Francisco Tobajas Gallego

El pasado 9 de abril el director general de Cultura de la Diputación General de Aragón, Pedro Olloqui, inauguró en el Museo de Calatayud la exposición Fantasía y Razón, con los ochenta grabados que Goya reunió en su serie de los Caprichos.

Museo de Calatayud. 9 de abril de 2025

Se trata de una colección facsímil de la Caja de Ahorros de la Inmaculada, que quiere llegar a diferentes lugares de la geografía aragonesa, como una de las actividades previas a la conmemoración del bicentenario del fallecimiento del pintor de Fuendetodos en Burdeos, el 16 de abril de 1828.

El acto contó con la presencia del director general de Cultura de la DGA, del alcalde de Calatayud, José Manuel Aranda, del presidente de la Comarca Comunidad de Calatayud, Ignacio Marcuello, del teniente alcalde de Urbanismo y Patrimonio, José Manuel Gimeno, del concejal delegado del Museo, Arturo Ballano, del delegado de la CAI, del director del Museo, Carlos Saénz, y del alcalde de La Almunia de Doña Godina, Noé Latorre.

El alcalde de Calatayud señaló que las pinturas murales de Goya en San Juan el Real, necesitan una restauración.

Museo de Calatayud. 9 de abril de 2025

La exposición podrá visitarse hasta el 29 de junio.

Museo de Calatayud. 9 de abril de 2025

Esta seria de los Caprichos se anunciaron en el Diario de Madrid el 6 de febrero de 1799, como una colección de estampas de asuntos caprichosos, inventadas y grabadas al aguafuerte por don Francisco de Goya.
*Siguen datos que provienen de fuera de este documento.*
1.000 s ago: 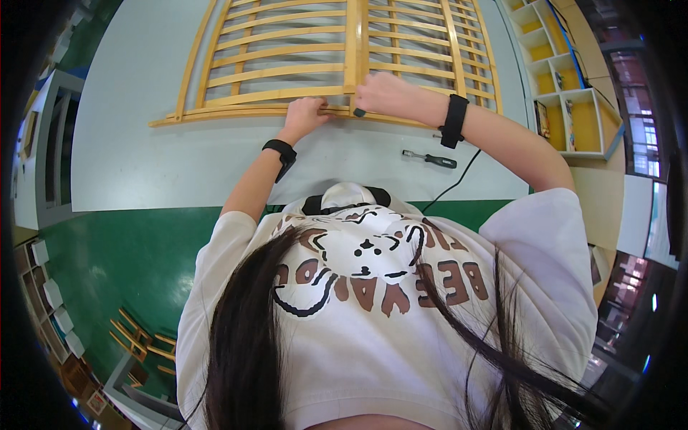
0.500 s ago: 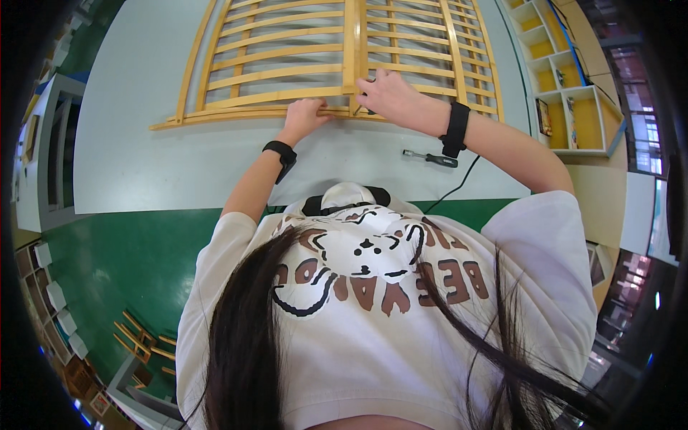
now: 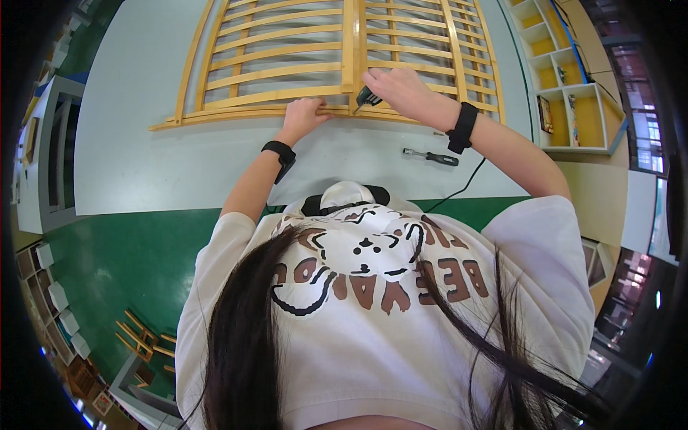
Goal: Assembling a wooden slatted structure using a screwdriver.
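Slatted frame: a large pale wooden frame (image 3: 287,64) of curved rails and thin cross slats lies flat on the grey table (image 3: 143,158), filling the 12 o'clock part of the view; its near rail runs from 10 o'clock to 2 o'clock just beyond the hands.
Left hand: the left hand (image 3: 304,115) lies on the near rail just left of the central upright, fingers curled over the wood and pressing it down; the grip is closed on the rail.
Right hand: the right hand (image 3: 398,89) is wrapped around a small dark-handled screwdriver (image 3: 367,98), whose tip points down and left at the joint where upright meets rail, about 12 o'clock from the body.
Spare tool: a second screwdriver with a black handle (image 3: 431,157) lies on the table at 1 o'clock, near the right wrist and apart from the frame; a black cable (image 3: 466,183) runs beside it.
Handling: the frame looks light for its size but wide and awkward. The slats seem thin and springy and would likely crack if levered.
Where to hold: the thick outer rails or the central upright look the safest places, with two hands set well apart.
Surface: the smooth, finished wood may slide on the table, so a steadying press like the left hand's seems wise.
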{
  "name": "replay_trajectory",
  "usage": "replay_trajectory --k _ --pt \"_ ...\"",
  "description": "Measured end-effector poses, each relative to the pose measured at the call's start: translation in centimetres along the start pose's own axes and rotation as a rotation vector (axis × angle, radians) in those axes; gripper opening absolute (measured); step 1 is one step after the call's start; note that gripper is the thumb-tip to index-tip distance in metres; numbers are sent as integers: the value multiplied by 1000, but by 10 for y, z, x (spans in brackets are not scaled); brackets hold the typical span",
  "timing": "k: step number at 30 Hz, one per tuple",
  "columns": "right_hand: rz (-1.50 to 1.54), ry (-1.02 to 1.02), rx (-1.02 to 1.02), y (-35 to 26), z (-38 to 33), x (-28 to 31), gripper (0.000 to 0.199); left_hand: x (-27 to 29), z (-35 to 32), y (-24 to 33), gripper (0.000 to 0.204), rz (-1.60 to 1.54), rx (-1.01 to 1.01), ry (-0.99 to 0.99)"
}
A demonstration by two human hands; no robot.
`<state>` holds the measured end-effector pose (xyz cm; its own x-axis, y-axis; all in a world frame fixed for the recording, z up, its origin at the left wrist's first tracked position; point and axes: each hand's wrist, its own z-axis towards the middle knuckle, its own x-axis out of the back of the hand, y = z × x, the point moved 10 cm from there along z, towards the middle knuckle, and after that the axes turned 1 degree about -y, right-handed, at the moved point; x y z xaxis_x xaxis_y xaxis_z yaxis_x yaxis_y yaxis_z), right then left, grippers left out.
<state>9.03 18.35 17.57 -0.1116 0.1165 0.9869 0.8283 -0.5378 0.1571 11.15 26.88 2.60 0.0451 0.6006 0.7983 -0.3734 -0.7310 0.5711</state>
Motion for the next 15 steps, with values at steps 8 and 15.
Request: replay_trajectory --k 8,15 --pt "436 1 -174 20 -2 -8 27 -1 0 -1 35 6 -9 0" --pt "795 44 -219 30 8 -11 27 -2 0 -2 34 4 25 -52"
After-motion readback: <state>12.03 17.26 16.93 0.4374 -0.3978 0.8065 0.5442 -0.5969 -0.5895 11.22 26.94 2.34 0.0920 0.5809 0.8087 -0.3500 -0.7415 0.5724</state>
Se pusieron a la venta el último día del carnaval de 1799, el último carnaval del siglo XVIII, en una tienda de perfumes y licores, situada en calle Desengaño, nº 1, por 320 reales de vellón.

En el año 2028 se conmemorará también el 370º aniversario del fallecimiento de Baltasar Gracián, otro genio que no tiene tanta suerte como Goya, aunque sus comentarios en El Criticón se adaptan muy bien con la crítica vertida en los Caprichos de Goya.

Capricho 26. YA TIENEN ASIENTO

Causóle gran risa a Andrenio, haciendo gusto del enfado, ver amo que estaba en pie todo el día, cansado y aun molido, manteniendo la tela de su impertinencia. -¿Por qué no se sienta este señor, preguntó, siendo tan amigo de su comodidad? Y respondiéronle: por no dar asiento a los otros.

Baltasar Gracián, El Criticón, parte III, crisi VII.